Quelle imprimante photo choisir pour du 10×15 ?
La Canon SELPHY CP1500 est le choix le plus direct pour le format 10×15 familial. Elle utilise la sublimation thermique, produit des tirages résistants à l’eau et se connecte en Wi-Fi. Son format est un peu plus encombrant qu’une mini-imprimante, mais c’est précisément ce qui lui permet de produire un tirage 10×15 stable.
Quelle imprimante photo choisir pour du A3+ ?
L’Epson EcoTank ET-8550 est à privilégier si vous imprimez souvent et cherchez à réduire le coût par tirage sur la durée. La Canon PIXMA PRO-200S convient mieux si votre usage est exclusivement photo et que vous privilégiez la qualité colorimétrique des tirages. La comparaison RTINGS détaille les différences entre les deux modèles selon l’usage.
Une imprimante photo revient-elle moins cher qu’un labo ?
Pas systématiquement. L’économie réelle dépend du volume d’impression, du format, du coût des recharges et du prix du papier. Pour quelques tirages par mois, un laboratoire photo reste souvent moins coûteux en comptant l’amortissement de la machine et les consommables. L’imprimante devient pertinente dès que le volume est régulier et que la praticité immédiate a de la valeur.
Une mini-imprimante photo fait-elle de vraies photos ?
Oui, mais dans un format très réduit et avec un rendu spécifique à chaque technologie. Une mini-imprimante pour smartphone produit des vignettes de quelques centimètres — pas des tirages 10×15 ni des formats d’encadrement. Le résultat est un souvenir physique, pas un tirage de qualité laboratoire. Pour des tirages standard ou encadrés, il faut passer à une imprimante photo 10×15 ou jet d’encre.
Faut-il choisir une imprimante photo à cartouches ou à réservoir ?

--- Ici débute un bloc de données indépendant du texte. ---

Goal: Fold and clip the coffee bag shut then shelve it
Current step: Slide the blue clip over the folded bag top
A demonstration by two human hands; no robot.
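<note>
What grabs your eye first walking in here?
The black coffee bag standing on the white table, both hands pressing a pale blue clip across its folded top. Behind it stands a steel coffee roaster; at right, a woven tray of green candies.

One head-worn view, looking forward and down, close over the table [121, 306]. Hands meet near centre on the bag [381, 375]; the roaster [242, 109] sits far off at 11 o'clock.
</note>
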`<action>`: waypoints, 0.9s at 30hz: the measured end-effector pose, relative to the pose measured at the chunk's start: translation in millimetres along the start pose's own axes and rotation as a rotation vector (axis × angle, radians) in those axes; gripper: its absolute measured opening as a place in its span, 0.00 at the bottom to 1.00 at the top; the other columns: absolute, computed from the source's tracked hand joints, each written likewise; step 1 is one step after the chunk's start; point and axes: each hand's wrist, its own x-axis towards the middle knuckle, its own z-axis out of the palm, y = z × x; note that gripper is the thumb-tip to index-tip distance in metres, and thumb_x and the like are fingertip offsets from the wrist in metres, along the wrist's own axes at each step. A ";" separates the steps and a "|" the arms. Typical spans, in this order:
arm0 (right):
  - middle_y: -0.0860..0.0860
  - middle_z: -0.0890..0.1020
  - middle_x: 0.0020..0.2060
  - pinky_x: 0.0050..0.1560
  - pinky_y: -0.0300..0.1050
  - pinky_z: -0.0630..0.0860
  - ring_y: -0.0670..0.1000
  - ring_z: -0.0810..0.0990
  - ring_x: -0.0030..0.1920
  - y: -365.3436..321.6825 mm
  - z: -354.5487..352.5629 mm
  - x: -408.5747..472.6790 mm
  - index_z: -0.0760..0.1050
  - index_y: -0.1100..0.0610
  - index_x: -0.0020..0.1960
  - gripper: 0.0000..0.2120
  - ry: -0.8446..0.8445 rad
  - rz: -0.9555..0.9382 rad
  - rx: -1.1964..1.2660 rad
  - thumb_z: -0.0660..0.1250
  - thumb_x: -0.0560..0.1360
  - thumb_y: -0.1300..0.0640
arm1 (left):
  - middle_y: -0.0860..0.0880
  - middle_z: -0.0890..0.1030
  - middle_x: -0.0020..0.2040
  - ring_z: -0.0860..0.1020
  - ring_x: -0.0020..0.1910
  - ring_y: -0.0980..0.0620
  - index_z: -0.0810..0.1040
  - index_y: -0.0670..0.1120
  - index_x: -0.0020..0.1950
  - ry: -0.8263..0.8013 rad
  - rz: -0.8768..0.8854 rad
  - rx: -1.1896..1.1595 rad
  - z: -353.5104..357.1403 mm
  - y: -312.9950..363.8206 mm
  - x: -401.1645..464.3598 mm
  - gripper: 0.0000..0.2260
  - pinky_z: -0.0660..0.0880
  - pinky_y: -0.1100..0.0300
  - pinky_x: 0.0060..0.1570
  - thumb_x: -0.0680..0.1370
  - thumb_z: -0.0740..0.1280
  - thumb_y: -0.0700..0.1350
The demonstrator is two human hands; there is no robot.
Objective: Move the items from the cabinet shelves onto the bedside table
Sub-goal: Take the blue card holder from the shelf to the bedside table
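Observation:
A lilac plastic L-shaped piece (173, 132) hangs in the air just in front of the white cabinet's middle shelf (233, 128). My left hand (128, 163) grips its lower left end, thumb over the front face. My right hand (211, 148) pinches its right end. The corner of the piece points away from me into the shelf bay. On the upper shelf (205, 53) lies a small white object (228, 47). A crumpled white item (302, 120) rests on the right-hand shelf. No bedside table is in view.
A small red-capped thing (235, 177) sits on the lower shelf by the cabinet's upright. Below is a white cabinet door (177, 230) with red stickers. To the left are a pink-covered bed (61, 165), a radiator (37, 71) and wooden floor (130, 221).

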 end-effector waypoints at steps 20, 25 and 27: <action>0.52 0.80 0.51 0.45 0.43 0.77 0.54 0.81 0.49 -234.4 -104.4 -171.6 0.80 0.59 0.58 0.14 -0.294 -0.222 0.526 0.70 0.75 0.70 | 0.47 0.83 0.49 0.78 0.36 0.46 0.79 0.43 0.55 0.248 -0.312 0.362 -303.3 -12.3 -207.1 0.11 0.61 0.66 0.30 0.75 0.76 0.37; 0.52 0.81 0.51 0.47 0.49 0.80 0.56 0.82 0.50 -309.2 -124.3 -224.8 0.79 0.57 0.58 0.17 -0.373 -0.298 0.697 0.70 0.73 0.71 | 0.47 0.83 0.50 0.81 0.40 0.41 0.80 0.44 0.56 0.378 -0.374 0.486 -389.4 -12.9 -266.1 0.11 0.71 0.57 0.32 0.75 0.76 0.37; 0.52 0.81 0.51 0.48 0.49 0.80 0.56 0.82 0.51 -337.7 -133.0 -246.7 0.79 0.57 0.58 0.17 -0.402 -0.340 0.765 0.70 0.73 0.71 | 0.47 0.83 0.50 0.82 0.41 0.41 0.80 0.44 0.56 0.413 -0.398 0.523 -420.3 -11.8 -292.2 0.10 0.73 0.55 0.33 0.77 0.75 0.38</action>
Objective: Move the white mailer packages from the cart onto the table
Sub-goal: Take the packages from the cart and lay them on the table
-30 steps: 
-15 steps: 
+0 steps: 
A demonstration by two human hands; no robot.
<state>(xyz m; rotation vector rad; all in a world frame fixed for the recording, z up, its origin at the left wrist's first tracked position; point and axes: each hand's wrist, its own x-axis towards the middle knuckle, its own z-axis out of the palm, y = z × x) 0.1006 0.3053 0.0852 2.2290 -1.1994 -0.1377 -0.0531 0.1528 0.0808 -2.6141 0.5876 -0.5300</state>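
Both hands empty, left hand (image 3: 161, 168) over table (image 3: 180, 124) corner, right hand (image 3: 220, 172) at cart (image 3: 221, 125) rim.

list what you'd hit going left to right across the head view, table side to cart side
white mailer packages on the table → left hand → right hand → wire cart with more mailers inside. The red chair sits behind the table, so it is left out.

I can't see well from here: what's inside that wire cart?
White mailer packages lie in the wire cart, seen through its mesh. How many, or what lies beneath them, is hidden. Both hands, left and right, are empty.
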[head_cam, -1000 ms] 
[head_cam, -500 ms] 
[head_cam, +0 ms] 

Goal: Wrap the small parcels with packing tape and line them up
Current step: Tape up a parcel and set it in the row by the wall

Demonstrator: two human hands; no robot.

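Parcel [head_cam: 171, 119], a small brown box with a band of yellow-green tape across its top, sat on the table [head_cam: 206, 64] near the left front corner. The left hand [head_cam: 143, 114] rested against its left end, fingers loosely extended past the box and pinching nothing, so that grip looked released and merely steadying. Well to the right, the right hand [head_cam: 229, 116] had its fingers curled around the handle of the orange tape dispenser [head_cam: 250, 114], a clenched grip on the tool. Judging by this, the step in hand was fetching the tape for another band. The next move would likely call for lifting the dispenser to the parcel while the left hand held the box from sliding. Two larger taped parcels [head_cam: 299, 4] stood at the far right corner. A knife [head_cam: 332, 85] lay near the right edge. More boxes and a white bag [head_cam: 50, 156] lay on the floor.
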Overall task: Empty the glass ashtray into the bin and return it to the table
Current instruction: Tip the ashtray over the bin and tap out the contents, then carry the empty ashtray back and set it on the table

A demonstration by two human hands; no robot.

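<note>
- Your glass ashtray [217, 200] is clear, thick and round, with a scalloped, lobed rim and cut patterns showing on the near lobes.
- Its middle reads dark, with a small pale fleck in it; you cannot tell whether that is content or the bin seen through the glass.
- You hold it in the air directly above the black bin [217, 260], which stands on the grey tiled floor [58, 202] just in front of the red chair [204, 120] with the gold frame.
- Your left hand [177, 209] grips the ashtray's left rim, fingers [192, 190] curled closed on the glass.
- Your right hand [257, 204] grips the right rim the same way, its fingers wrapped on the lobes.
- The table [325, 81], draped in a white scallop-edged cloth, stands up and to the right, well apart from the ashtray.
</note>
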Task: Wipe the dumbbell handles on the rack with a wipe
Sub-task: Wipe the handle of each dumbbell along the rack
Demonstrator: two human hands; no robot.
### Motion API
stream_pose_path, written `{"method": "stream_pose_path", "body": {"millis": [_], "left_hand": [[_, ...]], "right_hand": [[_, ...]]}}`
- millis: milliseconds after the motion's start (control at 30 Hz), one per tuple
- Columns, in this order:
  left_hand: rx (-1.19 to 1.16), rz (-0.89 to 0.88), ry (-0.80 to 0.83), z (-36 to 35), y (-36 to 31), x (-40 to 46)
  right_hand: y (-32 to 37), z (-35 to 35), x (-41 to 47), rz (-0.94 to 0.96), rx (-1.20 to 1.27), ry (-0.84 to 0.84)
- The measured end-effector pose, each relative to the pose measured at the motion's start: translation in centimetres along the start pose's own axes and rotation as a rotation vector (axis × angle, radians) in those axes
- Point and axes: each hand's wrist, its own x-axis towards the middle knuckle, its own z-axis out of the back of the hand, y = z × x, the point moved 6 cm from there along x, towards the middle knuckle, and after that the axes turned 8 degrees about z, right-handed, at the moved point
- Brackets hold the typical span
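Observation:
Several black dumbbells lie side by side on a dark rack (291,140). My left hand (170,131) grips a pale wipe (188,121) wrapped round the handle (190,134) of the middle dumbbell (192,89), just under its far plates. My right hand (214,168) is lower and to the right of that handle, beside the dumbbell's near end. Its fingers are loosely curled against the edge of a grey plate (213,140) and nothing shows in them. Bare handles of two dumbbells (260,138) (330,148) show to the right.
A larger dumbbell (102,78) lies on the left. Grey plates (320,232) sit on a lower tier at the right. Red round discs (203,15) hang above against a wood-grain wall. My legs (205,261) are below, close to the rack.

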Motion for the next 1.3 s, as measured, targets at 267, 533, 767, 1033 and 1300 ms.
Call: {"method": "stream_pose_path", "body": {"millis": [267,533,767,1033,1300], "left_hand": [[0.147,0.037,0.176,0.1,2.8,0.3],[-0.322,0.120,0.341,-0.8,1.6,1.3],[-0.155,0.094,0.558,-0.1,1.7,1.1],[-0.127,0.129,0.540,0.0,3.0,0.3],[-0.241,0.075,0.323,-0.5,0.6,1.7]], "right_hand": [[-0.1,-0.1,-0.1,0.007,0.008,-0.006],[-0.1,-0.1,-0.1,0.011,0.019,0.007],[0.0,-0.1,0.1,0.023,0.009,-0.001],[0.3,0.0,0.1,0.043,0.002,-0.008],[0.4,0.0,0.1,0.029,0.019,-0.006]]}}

Les cartouches sont adaptées à un usage ponctuel ou dédié, où le volume reste faible. Le réservoir d’encre devient logique dès que le volume hebdomadaire ou mensuel est significatif : le coût par tirage diminue fortement, même si l’investissement initial est plus élevé. Pour un photographe qui imprime plusieurs fois par semaine, la logique réservoir est presque toujours plus économique sur un an.
Quelle imprimante photo éviter ?
Éviter tout modèle dont les consommables sont difficiles à trouver ou disponibles uniquement en importation. Éviter également une mini-imprimante si vous cherchez en réalité du 10×15, ou une A3+ si vous n’imprimerez qu’occasionnellement — l’entretien et les coûts fixes ne seront pas rentabilisés. Le format de tirage et le coût des recharges décident avant la fiche technique.
Quelle imprimante photo choisir au final ?
Aucune imprimante photo n’est la meilleure partout. La Canon SELPHY CP1500 reste le choix le plus cohérent pour du 10×15 familial : simple à utiliser, fiable et dont les consommables sont simples à identifier. Pour l’impression depuis smartphone, la Canon SELPHY QX20 ou la Fujifilm instax mini Link 3 répondent à des intentions différentes selon le rendu souhaité. Pour les grands formats, le choix entre l’Epson EcoTank ET-8550 et la Canon PIXMA PRO-200S se fait sur le volume d’impression et l’exigence colorimétrique : polyvalence et coûts récurrents réduits d’un côté, tirage photo dédié avec 8 encres de l’autre.
Le format et les consommables décident avant le prix d’achat. Le bon modèle est celui dont vous utiliserez les tirages sans compter chaque recharge, pas celui qui gagne seulement sur la fiche technique.